Florian Graf sorgte beim Heim-Weltcup Oberhof für Aufsehen, als er beim Stehendschießen in seine geladene Waffe pustete. Das hätte für den 24-Jährigen tödlich enden können. Für sein Fehlverhalten wurde der Deutsche für das abschließende Rennen disqualifiziert.
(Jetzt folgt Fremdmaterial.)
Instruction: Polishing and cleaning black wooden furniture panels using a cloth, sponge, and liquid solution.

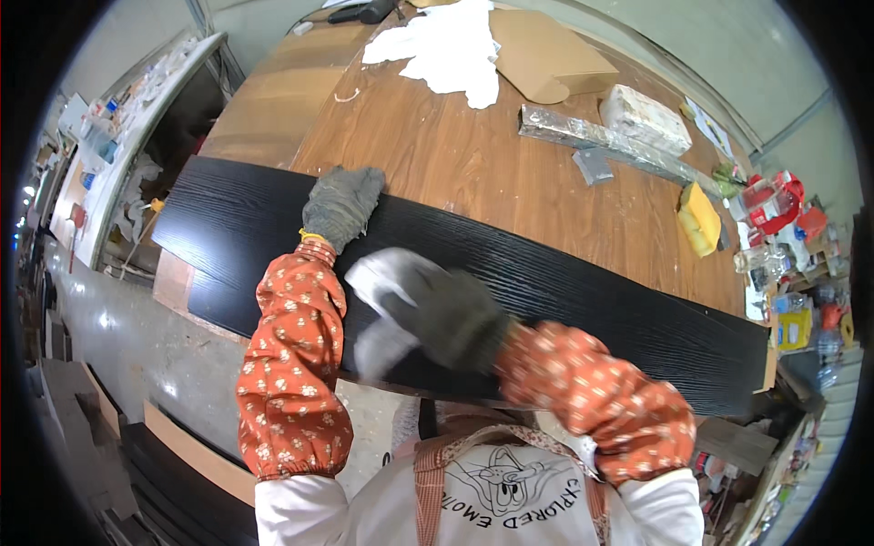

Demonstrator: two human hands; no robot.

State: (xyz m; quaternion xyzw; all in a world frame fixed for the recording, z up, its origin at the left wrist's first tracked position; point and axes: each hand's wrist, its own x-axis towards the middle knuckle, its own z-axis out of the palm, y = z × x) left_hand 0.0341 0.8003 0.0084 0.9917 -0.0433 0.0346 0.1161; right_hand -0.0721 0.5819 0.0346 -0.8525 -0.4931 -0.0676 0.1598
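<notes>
Wiping, apparently, the black wood-grain board [601,305] on the desk [437,155] with white cloth [382,271] gripped in the right hand [455,318], bracing its far edge with left hand [342,207], fingers bent, grip unclear, next probably needing lengthwise strokes.

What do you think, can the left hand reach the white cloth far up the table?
Probably yes: the left hand is at the far edge of the black board, and only bare table shows between it and the white cloth.
</notes>
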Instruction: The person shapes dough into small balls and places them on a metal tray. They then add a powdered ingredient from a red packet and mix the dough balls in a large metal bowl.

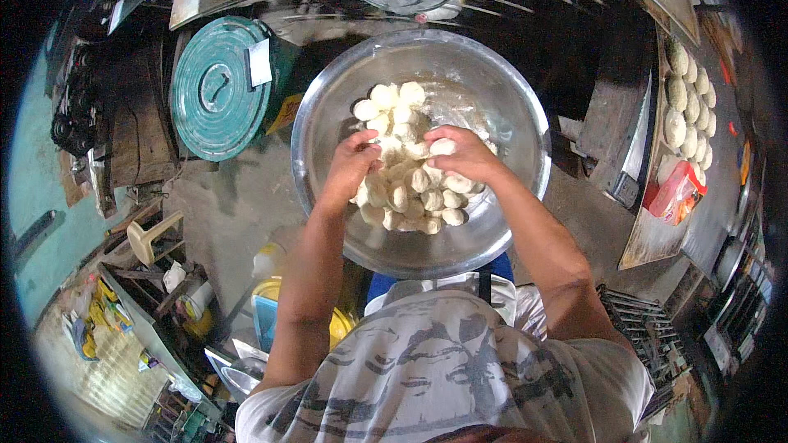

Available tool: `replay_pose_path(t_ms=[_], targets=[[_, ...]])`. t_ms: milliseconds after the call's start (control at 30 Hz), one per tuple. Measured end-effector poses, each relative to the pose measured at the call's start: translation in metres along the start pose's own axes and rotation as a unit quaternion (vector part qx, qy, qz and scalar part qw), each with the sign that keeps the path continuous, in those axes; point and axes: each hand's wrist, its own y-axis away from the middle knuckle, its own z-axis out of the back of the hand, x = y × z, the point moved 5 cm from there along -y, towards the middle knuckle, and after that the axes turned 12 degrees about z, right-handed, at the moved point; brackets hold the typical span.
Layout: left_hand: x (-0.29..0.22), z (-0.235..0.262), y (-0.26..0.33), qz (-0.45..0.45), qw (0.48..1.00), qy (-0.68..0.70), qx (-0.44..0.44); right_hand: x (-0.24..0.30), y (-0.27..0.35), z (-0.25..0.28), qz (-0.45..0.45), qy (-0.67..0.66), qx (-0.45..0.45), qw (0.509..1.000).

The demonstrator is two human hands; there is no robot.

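Note:
A wide metal basin point(328, 221) stands before me, with a pile of pale, round dough balls point(431, 199) in its middle. Loose flour point(455, 102) dusts the basin's inner wall. Inside the basin, my right hand point(464, 156) has its thumb and forefinger around one dough ball point(443, 148). At the pile's left side, my left hand point(353, 162) curls its fingers inward against the dough balls. Whatever lies under those left fingers is hidden.
A round green lid point(220, 90) covers a container at the left. To the right, a board point(644, 242) bears rows of shaped dough pieces point(688, 98) and a red packet point(677, 193). A metal rack point(648, 328) and a small wooden stool point(154, 238) stand lower down.

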Motion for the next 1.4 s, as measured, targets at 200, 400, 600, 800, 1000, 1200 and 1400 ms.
replay_pose_path(t_ms=[200, 400, 600, 800, 1000, 1200, 1400], targets=[[0.074, 0.028, -0.008, 0.077, 0.976, 0.174, -0.107, -0.084, 0.035, 0.037, -0.195, -0.276, -0.276, 0.9], [0.076, -0.033, -0.042, 0.124, 0.944, 0.282, 0.117, -0.088, -0.001, -0.064, -0.247, -0.427, -0.135, 0.859], [0.017, -0.016, -0.019, -0.022, 0.96, 0.192, 0.202, -0.002, 0.006, -0.037, 0.037, -0.09, 0.06, 0.993], [-0.001, 0.024, -0.038, -0.109, 0.977, 0.113, -0.142, -0.067, -0.018, 0.062, -0.055, -0.223, -0.279, 0.932], [-0.03, -0.028, -0.091, -0.073, 0.962, 0.256, 0.057, -0.084, -0.117, -0.015, -0.126, -0.414, -0.132, 0.892], [-0.039, 0.016, -0.026, -0.17, 0.984, -0.039, -0.047, -0.012, -0.048, 0.0, 0.072, 0.032, -0.002, 0.997], [0.043, 0.035, 0.014, -0.158, 0.968, 0.153, -0.125, -0.064, 0.066, 0.041, -0.136, -0.163, -0.386, 0.898]])
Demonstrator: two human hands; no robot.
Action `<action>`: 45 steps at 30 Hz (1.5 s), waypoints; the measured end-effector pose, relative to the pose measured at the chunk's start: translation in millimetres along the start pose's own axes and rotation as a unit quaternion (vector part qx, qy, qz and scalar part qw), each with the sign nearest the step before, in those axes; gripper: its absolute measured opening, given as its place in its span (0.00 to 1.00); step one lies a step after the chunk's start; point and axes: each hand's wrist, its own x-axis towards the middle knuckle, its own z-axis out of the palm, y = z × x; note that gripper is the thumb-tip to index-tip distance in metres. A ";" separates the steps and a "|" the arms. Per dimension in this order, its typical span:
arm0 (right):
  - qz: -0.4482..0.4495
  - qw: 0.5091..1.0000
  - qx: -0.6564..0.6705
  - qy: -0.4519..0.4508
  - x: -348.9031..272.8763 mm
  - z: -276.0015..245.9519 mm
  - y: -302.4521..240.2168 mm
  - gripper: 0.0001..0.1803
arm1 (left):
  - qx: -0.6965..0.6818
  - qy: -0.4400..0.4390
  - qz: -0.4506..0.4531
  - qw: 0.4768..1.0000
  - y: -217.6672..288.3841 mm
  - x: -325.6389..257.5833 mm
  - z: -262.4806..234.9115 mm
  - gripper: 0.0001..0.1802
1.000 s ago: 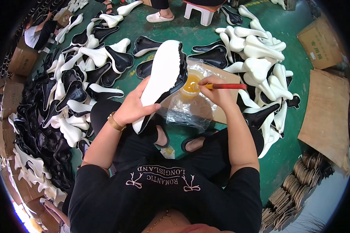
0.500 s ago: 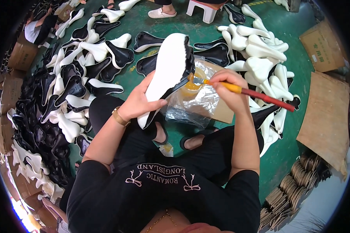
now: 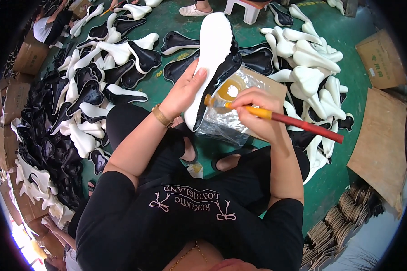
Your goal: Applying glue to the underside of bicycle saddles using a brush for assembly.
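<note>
Your left fingers [image 3: 201, 74] are closed on the saddle-shaped piece [image 3: 212, 58], gripping it by its left side: the thumb lies on the white face, while the other fingers pass behind, where their tips cannot be seen. The piece is held tilted in the air, its broad end pointing away from you and its narrow end toward your lap; a black band with a ragged border runs along its right side.

Your right hand [image 3: 260, 115] is closed around the brush [image 3: 282, 119], the fingers bunched on the yellow part, with the red end projecting to your right. The bristles meet the black band in this view, to the right of and below your left thumb, toward the narrow end.

Just beyond the brush, a round pool of yellow liquid [image 3: 223, 93] sits among clear plastic sheeting [image 3: 221, 123], which is spread over cardboard [image 3: 276, 87]. A gold-coloured band [image 3: 161, 116] encircles your left wrist.

Farther out, similar white and black pieces lie heaped on the green floor [image 3: 334, 169], in a left pile [image 3: 115, 52] and a right pile [image 3: 308, 79]. A carton [image 3: 379, 58] and a brown board [image 3: 377, 140] stand past the latter.
</note>
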 end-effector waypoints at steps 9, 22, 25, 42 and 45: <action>0.089 0.986 0.140 0.007 -4.6 -32.1 23.9 0.05 | 0.041 0.055 0.083 0.994 -2.1 14.9 -8.0 0.33; 0.077 0.985 -0.106 0.112 7.9 -23.5 67.9 0.04 | 0.342 -0.071 0.161 0.923 31.6 -19.1 -42.0 0.25; 0.103 0.986 -0.004 0.133 8.1 -35.5 52.3 0.04 | 0.317 -0.076 0.178 0.928 31.2 -23.0 -32.6 0.25; 0.197 0.958 0.146 0.149 5.4 -37.1 34.0 0.06 | 0.361 -0.081 0.211 0.905 17.3 -15.1 -7.5 0.24; 0.185 0.966 0.170 0.055 4.8 -35.1 26.2 0.05 | 0.360 -0.080 0.223 0.902 7.0 -8.7 -11.8 0.25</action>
"Ich hatte einen Wassertropfen im Ringkorn und habe nichts mehr gesehen. Das war situationsbedingt, eine automatische Reaktion, da ich schnellstmöglich weitermachen wollte", sagte Graf nach dem Rennen. Ein paar Stunden nach der waghalsigen Aktion später schickte er über seine Internetseite eine Entschuldigung hinterher: "Selbstverständlich wollte ich weder mich noch andere in Gefahr bringen. Ganz klar mein Fehler! Es tut mir einfach nur leid, sorry!"

Nach dem Rennen musste Graf zur Anhörung bei der Rennleitung, die seine Disqualifikation aussprach."Wenn man weg von den Scheiben auf irgendeinen Körper zielt, ist es eine definitive Disqualifikation", erklärte TV-Experte Sven Fischer. "Da gibt es leider keine Gnade". Graf hatte das Gewehr vor seiner Aktion nicht entladen, und obwohl er seinen Finger nicht am Abzug hatte, setzte sich Graf somit einer ungeheuren Gefahr aus.